Hemos puesto esta reja como adorno en el patio central de la casona que estamos restaurando por la calle del General Cepeda al sur.
Es de hierro esa reja, labrada quizá por manos vizcaínas en el antepasado siglo. Pesada, pesadísima, se necesitaron seis hombres para ponerla en su lugar. En sus barrotes tiene adornos emplomados, y cada barrote muestra arriba un pico de lanza que da a la reja aspecto belicoso.

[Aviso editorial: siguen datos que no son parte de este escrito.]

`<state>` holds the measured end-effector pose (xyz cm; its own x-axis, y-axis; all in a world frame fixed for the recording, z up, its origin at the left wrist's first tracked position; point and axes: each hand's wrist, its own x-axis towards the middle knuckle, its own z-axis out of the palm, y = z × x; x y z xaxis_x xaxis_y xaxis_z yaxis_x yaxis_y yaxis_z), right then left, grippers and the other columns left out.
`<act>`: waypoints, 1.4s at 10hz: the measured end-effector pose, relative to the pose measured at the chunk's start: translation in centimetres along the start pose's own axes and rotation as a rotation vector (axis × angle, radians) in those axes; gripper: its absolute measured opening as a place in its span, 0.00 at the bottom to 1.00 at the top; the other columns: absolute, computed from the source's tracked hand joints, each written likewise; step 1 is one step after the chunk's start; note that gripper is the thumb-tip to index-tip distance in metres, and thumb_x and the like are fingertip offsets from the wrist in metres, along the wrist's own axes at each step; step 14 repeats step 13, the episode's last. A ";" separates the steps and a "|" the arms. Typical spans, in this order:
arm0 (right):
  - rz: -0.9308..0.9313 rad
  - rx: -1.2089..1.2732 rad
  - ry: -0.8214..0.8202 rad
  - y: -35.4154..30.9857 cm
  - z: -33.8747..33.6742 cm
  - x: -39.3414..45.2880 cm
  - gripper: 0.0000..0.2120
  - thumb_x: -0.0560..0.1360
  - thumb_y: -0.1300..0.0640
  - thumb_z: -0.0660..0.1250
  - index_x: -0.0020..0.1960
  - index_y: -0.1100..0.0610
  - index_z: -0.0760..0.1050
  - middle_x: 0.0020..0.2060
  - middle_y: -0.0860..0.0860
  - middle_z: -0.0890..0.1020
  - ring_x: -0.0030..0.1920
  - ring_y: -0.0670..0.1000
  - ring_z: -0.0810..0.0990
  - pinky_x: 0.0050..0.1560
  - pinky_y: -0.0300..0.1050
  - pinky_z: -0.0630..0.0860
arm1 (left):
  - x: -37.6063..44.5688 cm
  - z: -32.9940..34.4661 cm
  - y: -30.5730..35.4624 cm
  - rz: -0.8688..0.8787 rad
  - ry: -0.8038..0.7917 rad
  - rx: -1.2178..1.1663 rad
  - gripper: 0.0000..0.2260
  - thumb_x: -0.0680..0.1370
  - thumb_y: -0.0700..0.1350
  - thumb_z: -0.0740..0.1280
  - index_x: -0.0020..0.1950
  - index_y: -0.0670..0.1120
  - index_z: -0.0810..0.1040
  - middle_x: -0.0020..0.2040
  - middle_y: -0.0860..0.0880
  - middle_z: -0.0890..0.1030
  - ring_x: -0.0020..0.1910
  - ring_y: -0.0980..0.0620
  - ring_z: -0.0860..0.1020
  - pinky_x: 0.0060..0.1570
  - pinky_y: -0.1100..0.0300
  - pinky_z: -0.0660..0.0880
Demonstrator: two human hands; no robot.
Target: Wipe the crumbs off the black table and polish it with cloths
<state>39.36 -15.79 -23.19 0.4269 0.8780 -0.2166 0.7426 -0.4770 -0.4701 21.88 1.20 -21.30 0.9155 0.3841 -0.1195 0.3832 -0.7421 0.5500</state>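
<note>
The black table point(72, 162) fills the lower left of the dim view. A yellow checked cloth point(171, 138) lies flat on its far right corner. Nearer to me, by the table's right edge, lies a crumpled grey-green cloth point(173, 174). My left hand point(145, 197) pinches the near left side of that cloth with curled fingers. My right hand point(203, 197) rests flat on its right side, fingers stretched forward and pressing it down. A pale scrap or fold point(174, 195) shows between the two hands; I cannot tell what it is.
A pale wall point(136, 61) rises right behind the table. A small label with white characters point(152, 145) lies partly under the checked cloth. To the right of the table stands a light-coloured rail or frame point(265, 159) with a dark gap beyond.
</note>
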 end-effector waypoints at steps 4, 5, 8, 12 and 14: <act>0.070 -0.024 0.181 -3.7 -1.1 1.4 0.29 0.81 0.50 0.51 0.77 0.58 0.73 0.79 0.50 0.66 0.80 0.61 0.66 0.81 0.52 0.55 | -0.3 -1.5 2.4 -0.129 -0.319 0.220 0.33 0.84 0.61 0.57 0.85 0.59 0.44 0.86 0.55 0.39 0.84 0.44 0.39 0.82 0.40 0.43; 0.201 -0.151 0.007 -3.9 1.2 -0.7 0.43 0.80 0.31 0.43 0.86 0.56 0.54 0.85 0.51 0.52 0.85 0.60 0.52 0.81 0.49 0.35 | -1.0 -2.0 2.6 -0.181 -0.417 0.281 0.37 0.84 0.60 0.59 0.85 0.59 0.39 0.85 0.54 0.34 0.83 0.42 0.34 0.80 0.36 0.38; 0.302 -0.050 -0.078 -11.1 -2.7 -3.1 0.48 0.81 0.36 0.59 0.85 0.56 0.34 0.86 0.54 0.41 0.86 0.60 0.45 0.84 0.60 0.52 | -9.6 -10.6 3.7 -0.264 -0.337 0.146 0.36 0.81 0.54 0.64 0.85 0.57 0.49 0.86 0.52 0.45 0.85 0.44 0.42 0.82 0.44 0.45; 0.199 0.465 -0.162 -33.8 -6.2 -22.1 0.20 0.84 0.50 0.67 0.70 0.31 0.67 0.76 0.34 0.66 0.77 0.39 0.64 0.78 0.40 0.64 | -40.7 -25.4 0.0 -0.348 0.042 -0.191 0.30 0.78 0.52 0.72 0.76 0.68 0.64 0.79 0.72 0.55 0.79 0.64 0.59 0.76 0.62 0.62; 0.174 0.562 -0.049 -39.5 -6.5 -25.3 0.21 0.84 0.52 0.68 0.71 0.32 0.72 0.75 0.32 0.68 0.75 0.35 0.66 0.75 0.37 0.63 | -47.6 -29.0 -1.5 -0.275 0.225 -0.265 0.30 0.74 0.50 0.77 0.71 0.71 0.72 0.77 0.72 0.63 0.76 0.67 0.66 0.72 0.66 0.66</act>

Y sin embargo esas antiguas rejas saltilleras servían para el amor. Mil veces escucharon las eternas palabras del «¿Me quieres?» y el «Te quiero» que los siglos repiten como eco. Sabían de la realidad y de la fantasía. Un gancho en ellas servía para colgar en alto la olla de la leche que dejaría el lechero en horas de la madrugada, y que no se la bebieran los gatos callejeros. Ésa es la realidad. Tras de la reja había siempre un caracol marino que evocaba un océano lejano que nunca se iba a ver. Ésa es la fantasía.
Yo miraré esa reja, y desde ella me verán los amables fantasmas del pasado: la señorita que sentada en una silla de Viena espera a su galán: el adusto caballero que se asoma a hurtadillas de su esposa a ver pasar a las muchachas que van al colegio josefino.
Esta reja tan pesada tiene la ligereza de los sueños.